Work request: Only the stretch of the listing below that runs from the line with "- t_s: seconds" through the line with "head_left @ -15" is to be printed, exactly and with both ends.

Dataset records:
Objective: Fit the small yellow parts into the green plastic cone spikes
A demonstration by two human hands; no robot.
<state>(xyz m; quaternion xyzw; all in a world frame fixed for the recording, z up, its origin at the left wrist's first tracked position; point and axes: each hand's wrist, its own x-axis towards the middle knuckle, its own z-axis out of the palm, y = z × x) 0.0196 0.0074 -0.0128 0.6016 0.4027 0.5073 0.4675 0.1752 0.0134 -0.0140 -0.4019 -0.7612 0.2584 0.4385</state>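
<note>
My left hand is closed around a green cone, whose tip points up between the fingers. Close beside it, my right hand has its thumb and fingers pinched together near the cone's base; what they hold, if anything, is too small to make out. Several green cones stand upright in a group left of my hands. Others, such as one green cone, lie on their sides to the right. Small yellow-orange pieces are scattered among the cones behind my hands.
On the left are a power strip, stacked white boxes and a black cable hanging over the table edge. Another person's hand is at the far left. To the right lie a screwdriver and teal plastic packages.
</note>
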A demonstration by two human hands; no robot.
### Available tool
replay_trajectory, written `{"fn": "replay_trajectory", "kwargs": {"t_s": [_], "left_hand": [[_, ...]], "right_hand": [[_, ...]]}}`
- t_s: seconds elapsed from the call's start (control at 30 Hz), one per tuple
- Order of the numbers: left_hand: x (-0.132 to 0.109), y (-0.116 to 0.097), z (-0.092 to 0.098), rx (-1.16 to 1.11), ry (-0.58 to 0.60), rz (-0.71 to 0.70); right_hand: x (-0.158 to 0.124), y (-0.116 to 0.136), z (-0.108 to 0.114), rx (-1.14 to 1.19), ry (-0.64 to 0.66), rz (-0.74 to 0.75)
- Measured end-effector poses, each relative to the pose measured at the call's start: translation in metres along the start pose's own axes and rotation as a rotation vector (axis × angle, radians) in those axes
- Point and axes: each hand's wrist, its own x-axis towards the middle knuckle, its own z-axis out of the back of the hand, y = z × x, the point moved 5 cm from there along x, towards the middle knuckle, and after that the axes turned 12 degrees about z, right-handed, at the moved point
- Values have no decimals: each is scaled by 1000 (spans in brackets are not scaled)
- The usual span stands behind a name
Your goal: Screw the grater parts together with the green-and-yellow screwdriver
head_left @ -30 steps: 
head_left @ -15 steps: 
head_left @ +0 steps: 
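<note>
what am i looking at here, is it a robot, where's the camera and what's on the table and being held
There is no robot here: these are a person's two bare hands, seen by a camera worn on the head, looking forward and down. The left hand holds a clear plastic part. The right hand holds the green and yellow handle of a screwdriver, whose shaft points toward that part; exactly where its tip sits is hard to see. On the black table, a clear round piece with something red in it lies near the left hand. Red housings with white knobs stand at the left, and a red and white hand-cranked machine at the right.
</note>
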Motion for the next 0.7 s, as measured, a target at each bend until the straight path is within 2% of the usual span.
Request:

Response area:
- t_s: seconds elapsed from the call's start (control at 30 Hz), one per tuple
- Order of the numbers: left_hand: x (-0.132 to 0.109), y (-0.116 to 0.097), z (-0.092 to 0.098), rx (-1.16 to 1.11), ry (-0.58 to 0.60), rz (-0.71 to 0.70); right_hand: x (-0.158 to 0.124), y (-0.116 to 0.136), z (-0.108 to 0.114), rx (-1.14 to 1.19), ry (-0.64 to 0.66), rz (-0.74 to 0.75)
- Measured end-effector poses, each relative to the pose measured at the call's start: translation in metres along the start pose's own axes and rotation as a rotation vector (axis × angle, radians) in those axes
- Point and axes: each hand's wrist, its own x-axis towards the middle knuckle, its own z-axis out of the back of the hand, y = z × x, the point moved 5 cm from there along x, towards the middle knuckle, and after that the axes turned 12 degrees about z, right-handed, at the moved point
- Values have no decimals: each is scaled by 1000 (spans in brackets are not scaled)
- The usual span stands behind a name
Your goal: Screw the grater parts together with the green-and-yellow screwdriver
head_left @ -30 steps: 
head_left @ -15 steps: 

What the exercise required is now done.